The Threshold Choir brings music to those on the threshold of life — people who are dying. The first group started about a decade and a half ago. Now there are choirs in 120 cities, and even a few countries.
One of the newer chapters is in Nashville. On a recent day, Tammy Heinsohn and two other choir members were going room to room at a hospice there, introducing themselves and offering to sing some lullabies.
They waited at one doorway until 86-year-old Avis Moni told them to come in, then walked to her bedside and began singing.
Moni had terminal colon cancer. She had been in hospice for about a week. The choir members sang "Amazing Grace," which Moni said was one of her favorites.
As the hymn began, Moni tried to sing along.
Heinsohn, a 53-year-old event planner, started the Nashville Threshold Choir last year. She wanted to help hospice patients relax in the final moments of their lives, just as she did with her own mother, who died of kidney cancer 20 years ago.
"I ended up singing to her at the bedside as she was dying," Heinsohn said. "And then when I heard about Threshold Choir, that's when I got the chill up my spine, and I knew that, yes, singing was a critical component of the dying process for some people."
Laura Beth Jewell is a music therapist at Alive Hospice in Nashville, where the Threshold Choir sings every week. "Music has the power to reach people on a deeper level than any type of verbalization or even sometimes touch can," she said.
Jewell also said music can bring back memories, just like a smell can.

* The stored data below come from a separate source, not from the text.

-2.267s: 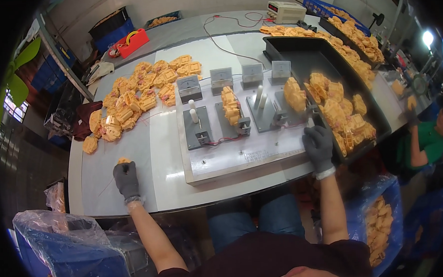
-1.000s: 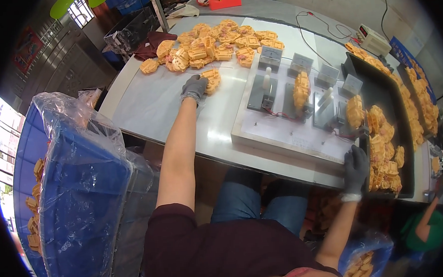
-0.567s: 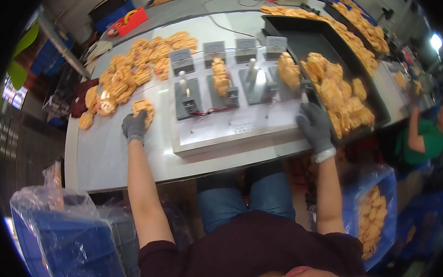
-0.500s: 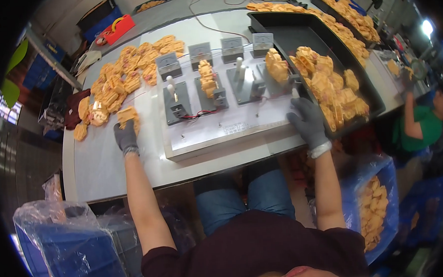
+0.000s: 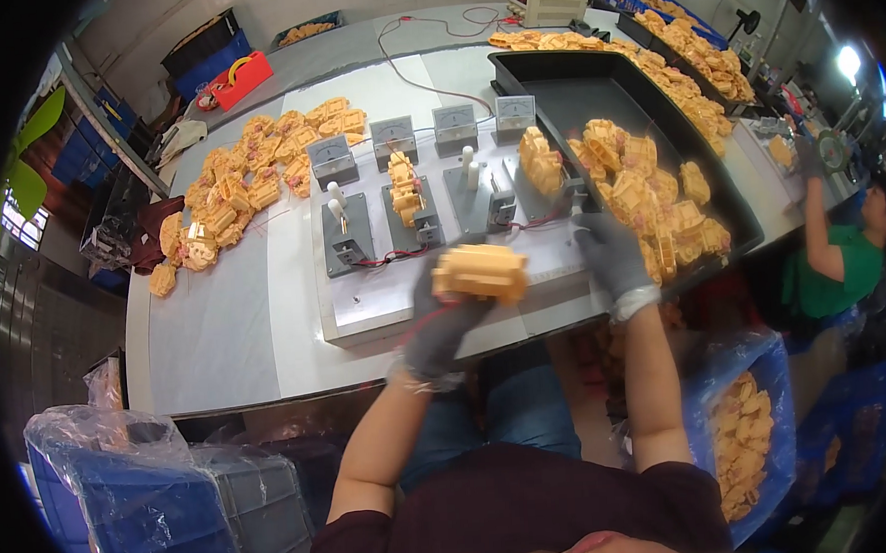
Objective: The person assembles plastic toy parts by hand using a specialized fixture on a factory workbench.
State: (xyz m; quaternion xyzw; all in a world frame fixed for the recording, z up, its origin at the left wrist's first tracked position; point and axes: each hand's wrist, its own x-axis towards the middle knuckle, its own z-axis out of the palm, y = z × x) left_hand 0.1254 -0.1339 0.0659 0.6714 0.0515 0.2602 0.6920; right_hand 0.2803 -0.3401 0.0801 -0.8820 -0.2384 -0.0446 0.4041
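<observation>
My left hand, in a grey glove, grips a yellow-orange plastic housing, slightly blurred, above the front edge of a white test fixture board. My gloved right hand is at the board's right end, its fingers closed around the lever handle of the rightmost station; the handle itself is hidden. Similar housings stand in that station and in the second station from the left. The leftmost station and the third station hold no housing. Panel meters line the board's back.
Loose housings are heaped on the table at left. A black tray at right holds more. A red tape dispenser and a power supply stand farther back. Blue bins flank me below. A co-worker in green sits at right.
My left hand has lifted a housing from the left side of the table and carried it right, in front of the board. My right hand has stayed near the rightmost station, its fingers now covering the white handle.
</observation>
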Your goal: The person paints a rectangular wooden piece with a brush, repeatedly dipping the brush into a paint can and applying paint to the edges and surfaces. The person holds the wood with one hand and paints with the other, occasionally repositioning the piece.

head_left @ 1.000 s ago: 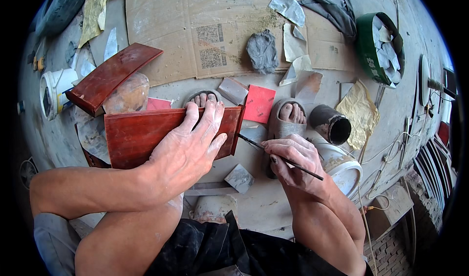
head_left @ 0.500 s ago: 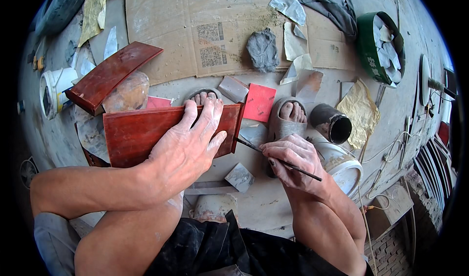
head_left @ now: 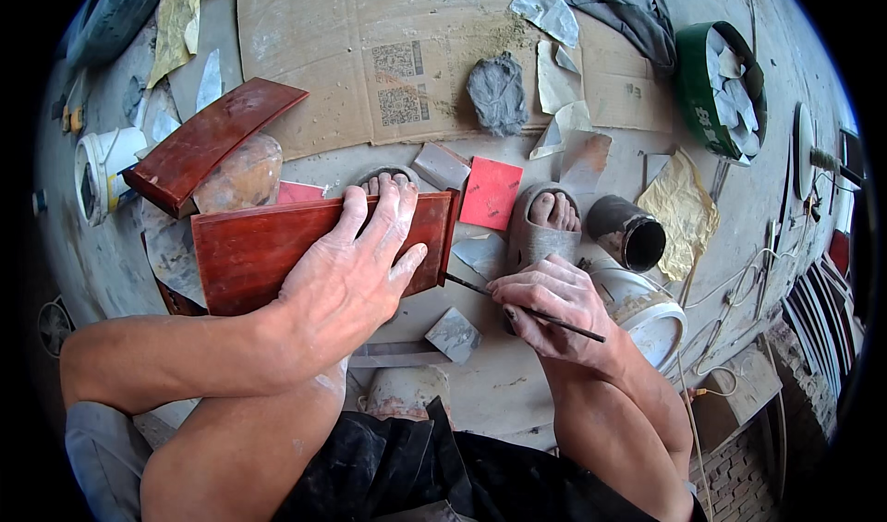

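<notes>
My left hand lies across the face of a red-brown lacquered wooden board, its fingers reaching over the top edge and the thumb spread toward the right end. A narrow crosswise end piece stands along that board's right side. Between the fingers of my right hand is a thin dark stick, slim like a fine brush. Its far tip meets the lower part of the end piece; whether it has bristles is too small to tell. Behind, to the left, a second red-brown wooden piece rests tilted on a stained lump.
Around my sandalled feet lie a red square sheet, a dark cylindrical can and a white bucket. Farther off are cardboard, a grey crumpled rag and a green round tub of scraps. Cables run at right.
The board and my left hand have shifted slightly left. My right hand has moved a little left with the stick, whose tip now sits slightly lower along the end piece.
</notes>
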### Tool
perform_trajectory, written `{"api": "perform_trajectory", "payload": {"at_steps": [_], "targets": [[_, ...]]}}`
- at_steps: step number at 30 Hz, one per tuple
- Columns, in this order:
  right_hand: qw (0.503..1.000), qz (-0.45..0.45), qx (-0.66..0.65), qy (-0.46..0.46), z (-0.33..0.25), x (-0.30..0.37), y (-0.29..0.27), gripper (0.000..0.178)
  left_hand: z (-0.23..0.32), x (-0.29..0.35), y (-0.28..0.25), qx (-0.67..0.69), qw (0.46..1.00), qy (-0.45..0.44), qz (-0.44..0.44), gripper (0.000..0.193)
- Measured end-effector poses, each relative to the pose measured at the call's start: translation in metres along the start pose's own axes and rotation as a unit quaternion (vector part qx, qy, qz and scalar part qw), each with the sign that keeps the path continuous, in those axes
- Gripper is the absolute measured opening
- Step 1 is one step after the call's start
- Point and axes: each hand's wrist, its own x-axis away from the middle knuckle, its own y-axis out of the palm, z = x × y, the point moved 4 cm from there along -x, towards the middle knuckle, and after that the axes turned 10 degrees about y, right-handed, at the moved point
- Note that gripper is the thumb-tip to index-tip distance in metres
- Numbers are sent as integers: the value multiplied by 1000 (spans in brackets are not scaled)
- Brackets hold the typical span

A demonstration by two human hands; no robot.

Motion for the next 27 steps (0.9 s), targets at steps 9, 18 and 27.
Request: {"api": "perform_trajectory", "payload": {"at_steps": [9, 18, 27], "targets": [[1000, -14, -1, 7, -1, -1, 4, 24, -3, -1, 6, 19, 1000, -3, 6, 52], [980, 93, -164, 65, 9, 14, -11, 9, -26, 6, 19, 224, 969, -51, 90, 82], [830, 413, -336, 169, 33, 53, -34, 23, -46, 16, 22, 396, 903, -102, 131, 91]]}}
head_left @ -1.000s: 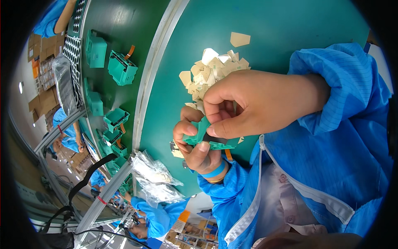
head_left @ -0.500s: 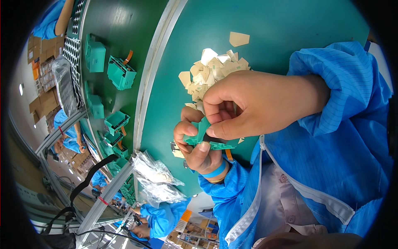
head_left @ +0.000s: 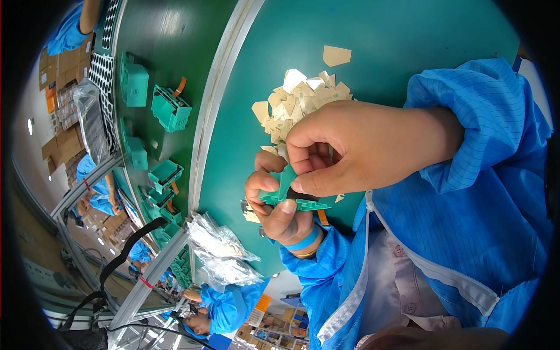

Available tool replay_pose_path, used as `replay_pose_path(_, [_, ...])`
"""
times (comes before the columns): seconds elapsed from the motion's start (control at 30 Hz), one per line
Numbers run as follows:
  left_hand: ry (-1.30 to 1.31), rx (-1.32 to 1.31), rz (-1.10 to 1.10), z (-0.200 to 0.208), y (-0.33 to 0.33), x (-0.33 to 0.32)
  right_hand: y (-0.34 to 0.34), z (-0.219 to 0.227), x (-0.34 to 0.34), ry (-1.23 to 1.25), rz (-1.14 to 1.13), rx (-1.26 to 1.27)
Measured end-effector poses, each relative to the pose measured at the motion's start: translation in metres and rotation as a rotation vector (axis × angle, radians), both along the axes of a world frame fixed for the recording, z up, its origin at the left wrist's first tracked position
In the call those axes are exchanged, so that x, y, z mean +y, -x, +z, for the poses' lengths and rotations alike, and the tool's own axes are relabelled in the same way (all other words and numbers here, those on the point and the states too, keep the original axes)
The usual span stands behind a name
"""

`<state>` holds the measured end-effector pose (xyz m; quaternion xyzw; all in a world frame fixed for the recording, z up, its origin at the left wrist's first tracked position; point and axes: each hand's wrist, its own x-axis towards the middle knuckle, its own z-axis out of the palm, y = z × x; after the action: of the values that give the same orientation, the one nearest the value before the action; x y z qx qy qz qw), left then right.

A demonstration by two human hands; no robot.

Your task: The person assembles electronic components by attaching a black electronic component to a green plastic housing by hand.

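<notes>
Left hand point(head_left: 276, 219) has the green plastic part point(head_left: 283, 186) clamped over the bench point(head_left: 408, 35); right hand point(head_left: 350, 149) is bunched against it, can't tell if gripping. If the left hold slackens, a push could twist it free imo.

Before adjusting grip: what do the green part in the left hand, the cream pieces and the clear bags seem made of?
Green part: probably rigid plastic, satin, with crisp moulded-looking detail.
Cream pieces: perhaps paper or backing film, mostly matt; thin, flat, some shining.
Clear bags: likely glossy plastic film; see-through, crinkled, with bright highlights.
</notes>
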<state>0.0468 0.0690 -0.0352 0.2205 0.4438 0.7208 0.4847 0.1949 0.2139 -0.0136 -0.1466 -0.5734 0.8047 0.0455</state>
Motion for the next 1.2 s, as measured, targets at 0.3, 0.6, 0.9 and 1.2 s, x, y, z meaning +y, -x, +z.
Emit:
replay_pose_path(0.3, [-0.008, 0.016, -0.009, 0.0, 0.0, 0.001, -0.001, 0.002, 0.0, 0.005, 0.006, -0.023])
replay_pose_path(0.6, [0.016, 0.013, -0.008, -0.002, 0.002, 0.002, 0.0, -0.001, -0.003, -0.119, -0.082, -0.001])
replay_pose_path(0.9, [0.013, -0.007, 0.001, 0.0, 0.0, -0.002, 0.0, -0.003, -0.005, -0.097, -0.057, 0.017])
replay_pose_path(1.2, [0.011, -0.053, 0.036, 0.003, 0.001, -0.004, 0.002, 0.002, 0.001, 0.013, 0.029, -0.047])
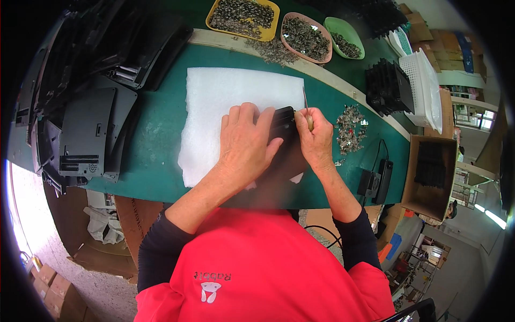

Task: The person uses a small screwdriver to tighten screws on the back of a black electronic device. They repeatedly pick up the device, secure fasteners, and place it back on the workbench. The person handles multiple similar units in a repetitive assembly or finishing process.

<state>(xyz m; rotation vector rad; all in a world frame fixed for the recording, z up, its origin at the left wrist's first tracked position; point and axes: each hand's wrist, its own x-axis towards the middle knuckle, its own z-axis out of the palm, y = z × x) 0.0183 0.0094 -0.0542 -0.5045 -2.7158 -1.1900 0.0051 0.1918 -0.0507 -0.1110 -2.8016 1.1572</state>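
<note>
A dark black plastic part (281, 119) lies on a white foam sheet (206, 107), partly hidden under my hands. My left hand (241, 137) grips it from the left, its thumb out to the right and its fingers across the far side. At the part's right end, my right hand (316, 137) is closed around the wooden handle (310, 122) of a tool with a thin metal shaft. The shaft points away from me; I cannot tell what kind of tool it is. The fingertips of my right hand are right beside the part's end.
Black plastic panels (88, 129) are stacked on the left. Small metal pieces (351, 129) lie piled on the green table (161, 166). More fill the yellow tray (276, 24), pink tray (327, 35) and green tray (360, 40). A black adapter (382, 180) and cardboard box (450, 177) are at right.
</note>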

"Whether the patient has dementia and can't remember his or her own name or their daughter's name, they may remember the song their mother used to sing to them as a child," Jewell said. "Taking memories from your past life and being able to experience them as you're dying is a wonderful thing."
Carolyn Wilson, another member of the choir, is 43 and works in a daycare. She had already been singing to hospice patients on her own for several years before she discovered the Threshold Choir.
"I started coming in and just bringing my piano keyboard that I had," she said. "I'd pop it on one of their carts and just drag it around to the different rooms and plug it in and say, 'Do you want music? Do you want to hear any songs? ' "
She describes singing to people at the end of their lives as standing on holy ground.
"As I was growing up, I went through foster care, through adoption, different just ups and downs in life, and music was just always such a healing for me," she said, "and just has a way of breaking through whatever's going on, whatever the struggle is — the end of life or any other time of life, too."
Wilson said it's more fulfilling to sing with a group. But the work can also be emotionally challenging, and some singers who try out the choir have left.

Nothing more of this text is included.